__WHAT YOU WILL DO__. Which lines of the entries below run from the one holding "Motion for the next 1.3" to the one holding "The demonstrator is", inclusive? Set down exactly those lines and no others.

__INPUT DATA__.
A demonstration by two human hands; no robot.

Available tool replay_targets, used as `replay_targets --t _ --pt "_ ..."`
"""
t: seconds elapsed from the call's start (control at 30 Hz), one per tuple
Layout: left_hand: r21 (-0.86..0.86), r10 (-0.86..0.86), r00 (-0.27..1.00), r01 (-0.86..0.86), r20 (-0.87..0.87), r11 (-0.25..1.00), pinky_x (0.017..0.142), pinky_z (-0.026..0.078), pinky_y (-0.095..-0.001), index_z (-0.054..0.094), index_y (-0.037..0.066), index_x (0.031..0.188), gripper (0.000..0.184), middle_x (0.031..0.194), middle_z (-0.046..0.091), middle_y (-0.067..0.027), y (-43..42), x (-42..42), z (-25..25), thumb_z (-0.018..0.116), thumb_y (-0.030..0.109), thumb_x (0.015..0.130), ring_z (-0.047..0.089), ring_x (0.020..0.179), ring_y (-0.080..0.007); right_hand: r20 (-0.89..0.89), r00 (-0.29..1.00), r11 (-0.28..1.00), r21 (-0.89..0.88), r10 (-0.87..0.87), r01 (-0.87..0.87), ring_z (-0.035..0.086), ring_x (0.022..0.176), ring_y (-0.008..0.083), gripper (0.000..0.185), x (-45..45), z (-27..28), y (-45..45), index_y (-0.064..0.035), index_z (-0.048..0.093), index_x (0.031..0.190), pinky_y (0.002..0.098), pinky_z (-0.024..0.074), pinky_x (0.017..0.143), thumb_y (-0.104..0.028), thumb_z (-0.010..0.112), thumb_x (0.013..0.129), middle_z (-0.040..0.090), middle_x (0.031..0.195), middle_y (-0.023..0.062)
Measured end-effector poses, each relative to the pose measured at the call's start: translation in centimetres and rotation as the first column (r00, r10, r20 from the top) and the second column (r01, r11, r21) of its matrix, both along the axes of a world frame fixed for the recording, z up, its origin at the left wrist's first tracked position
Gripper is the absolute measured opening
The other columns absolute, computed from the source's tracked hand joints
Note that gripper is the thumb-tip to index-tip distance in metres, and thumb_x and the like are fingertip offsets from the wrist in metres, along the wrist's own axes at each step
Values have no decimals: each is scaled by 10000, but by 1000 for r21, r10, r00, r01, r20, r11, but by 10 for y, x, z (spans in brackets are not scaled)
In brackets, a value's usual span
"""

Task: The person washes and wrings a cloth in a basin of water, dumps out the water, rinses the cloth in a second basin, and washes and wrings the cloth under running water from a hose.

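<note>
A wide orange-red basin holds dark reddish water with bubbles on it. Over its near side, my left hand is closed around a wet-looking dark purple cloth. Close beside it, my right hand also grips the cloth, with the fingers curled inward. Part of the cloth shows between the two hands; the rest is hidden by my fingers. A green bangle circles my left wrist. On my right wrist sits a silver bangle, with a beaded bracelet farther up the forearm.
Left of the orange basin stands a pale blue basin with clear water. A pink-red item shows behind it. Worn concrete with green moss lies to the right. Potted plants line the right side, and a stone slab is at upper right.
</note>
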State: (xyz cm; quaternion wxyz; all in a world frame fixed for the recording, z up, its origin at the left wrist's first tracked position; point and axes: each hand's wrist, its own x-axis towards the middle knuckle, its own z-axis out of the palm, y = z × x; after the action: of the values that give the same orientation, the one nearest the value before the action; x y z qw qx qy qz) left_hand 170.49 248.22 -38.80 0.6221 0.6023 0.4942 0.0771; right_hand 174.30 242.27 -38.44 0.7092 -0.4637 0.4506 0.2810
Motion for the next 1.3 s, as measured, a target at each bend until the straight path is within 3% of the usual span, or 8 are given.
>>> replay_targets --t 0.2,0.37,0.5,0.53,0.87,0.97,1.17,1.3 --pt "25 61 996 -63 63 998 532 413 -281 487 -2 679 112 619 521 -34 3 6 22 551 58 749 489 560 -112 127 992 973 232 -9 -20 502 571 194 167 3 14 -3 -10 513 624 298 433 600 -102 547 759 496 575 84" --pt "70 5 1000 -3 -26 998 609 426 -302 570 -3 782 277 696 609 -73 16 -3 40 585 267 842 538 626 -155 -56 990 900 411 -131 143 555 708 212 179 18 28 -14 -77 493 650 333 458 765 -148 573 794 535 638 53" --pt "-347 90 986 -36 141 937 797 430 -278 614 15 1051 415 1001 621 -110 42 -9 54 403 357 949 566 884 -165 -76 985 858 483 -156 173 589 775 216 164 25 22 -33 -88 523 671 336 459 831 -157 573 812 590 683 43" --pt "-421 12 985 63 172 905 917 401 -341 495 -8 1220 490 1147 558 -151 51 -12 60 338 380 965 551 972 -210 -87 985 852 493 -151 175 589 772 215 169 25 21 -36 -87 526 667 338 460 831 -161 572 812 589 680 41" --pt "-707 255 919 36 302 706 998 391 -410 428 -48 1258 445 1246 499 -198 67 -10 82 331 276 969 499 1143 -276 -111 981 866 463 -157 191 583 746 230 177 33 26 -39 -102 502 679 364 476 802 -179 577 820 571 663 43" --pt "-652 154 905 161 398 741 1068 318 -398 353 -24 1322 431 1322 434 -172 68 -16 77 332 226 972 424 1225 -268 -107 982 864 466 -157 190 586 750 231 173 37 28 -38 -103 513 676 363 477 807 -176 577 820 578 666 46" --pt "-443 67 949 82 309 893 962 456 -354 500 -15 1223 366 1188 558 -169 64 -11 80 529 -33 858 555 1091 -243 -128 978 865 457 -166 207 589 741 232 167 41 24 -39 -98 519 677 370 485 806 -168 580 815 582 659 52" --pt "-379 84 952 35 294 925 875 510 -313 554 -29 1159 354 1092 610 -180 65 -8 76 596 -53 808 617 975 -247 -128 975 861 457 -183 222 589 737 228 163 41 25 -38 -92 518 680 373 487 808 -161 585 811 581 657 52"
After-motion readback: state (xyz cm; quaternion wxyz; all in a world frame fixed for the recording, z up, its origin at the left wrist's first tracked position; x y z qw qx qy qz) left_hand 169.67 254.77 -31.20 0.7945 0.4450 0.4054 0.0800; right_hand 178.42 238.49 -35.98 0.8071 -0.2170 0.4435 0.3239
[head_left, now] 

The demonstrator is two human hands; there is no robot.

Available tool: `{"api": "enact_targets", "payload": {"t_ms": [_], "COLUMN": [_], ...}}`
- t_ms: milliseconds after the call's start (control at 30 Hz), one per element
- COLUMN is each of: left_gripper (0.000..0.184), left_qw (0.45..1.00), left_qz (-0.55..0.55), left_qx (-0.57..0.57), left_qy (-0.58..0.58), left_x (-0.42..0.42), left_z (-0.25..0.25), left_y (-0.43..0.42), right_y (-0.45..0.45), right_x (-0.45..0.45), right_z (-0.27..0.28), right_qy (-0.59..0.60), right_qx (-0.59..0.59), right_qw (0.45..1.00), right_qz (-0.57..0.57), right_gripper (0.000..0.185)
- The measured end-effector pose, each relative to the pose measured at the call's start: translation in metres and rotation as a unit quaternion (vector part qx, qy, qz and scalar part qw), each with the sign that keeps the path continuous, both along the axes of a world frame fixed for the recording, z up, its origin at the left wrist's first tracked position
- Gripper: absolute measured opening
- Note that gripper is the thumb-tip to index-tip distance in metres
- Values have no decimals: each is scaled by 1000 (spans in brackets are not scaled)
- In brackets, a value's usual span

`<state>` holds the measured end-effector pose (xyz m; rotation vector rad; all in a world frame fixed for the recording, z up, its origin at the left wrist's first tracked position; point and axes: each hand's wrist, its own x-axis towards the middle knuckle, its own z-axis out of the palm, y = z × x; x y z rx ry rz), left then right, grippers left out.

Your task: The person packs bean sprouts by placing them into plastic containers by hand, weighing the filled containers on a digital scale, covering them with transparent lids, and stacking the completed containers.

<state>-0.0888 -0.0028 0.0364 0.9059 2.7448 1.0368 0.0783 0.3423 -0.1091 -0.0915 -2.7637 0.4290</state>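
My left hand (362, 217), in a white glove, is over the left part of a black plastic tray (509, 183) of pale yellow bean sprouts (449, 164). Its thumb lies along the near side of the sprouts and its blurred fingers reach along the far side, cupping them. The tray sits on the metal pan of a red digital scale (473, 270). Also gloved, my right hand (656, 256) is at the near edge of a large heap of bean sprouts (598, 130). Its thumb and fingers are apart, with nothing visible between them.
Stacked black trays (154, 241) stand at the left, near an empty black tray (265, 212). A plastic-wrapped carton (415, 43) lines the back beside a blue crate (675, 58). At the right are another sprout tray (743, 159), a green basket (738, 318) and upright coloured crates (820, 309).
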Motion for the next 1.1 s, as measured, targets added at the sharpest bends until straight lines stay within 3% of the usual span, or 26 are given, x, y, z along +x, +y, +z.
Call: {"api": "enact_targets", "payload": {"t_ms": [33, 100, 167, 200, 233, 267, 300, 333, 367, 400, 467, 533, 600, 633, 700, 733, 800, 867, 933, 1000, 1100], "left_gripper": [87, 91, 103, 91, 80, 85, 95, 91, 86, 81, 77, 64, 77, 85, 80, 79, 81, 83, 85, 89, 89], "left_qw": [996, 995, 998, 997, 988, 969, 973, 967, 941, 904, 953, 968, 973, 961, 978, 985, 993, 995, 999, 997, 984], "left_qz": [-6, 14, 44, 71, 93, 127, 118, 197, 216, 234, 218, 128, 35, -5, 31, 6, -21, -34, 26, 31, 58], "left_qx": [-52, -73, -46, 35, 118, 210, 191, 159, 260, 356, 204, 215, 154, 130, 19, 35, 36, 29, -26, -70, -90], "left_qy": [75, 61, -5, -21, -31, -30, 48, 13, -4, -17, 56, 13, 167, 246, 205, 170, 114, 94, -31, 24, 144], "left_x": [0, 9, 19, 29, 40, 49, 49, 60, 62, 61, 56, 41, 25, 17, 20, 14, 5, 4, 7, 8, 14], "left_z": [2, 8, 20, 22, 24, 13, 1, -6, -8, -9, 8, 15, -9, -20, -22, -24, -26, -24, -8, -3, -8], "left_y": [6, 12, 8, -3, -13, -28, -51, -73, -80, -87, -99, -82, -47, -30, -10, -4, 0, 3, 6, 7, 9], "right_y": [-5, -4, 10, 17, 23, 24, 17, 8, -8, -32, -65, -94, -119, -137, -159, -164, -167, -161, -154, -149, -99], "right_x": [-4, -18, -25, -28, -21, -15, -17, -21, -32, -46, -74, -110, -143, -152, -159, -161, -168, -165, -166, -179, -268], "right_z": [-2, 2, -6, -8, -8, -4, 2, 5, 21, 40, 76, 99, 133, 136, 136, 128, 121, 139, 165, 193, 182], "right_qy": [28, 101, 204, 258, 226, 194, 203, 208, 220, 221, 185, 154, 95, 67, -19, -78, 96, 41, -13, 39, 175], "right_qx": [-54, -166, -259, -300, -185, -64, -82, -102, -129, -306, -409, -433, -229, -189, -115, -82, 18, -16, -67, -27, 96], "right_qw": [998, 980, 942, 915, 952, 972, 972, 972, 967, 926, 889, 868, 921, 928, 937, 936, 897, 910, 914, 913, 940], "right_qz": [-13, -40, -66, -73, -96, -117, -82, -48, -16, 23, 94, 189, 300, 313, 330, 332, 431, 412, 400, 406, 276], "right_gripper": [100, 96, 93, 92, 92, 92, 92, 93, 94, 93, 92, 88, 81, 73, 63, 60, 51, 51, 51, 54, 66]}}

__RESULT__.
Motion for the next 1.3 s, as measured, a target at each bend until the straight path is within 3% of the usual span, or 8 are given.
>>> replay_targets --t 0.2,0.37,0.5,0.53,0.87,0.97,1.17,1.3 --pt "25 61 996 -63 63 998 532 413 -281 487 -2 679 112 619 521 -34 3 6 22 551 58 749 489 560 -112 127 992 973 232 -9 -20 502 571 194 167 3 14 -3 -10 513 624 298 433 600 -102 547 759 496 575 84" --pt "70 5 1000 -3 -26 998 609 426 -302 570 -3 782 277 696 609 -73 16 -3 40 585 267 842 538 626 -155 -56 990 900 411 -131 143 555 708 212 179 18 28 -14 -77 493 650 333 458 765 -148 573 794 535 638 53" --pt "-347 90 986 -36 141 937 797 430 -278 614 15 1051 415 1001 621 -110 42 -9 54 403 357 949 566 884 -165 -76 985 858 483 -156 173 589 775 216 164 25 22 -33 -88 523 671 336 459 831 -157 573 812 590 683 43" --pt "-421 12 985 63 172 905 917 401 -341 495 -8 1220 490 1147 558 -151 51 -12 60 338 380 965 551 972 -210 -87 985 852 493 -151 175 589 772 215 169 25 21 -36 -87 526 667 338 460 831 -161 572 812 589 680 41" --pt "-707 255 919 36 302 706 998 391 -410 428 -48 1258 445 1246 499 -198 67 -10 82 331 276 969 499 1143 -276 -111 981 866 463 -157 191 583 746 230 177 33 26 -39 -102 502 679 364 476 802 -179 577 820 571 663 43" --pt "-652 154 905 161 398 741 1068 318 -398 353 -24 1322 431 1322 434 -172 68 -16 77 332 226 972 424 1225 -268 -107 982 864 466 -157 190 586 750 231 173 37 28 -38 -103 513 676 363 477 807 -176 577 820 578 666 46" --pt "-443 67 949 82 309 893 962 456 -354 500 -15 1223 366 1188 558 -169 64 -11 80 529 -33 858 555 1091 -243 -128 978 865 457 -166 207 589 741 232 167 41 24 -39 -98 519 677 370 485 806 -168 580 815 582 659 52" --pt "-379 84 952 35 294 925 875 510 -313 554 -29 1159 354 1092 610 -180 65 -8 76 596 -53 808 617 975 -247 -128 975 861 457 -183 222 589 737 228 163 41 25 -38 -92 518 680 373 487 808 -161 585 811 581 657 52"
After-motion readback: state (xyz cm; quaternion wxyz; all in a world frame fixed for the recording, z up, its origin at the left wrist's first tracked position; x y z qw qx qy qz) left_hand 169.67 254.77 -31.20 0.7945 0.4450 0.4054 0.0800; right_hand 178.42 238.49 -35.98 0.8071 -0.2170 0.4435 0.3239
[head_left, now] 

The demonstrator is two human hands; there is no robot.

No part of the exercise remains open.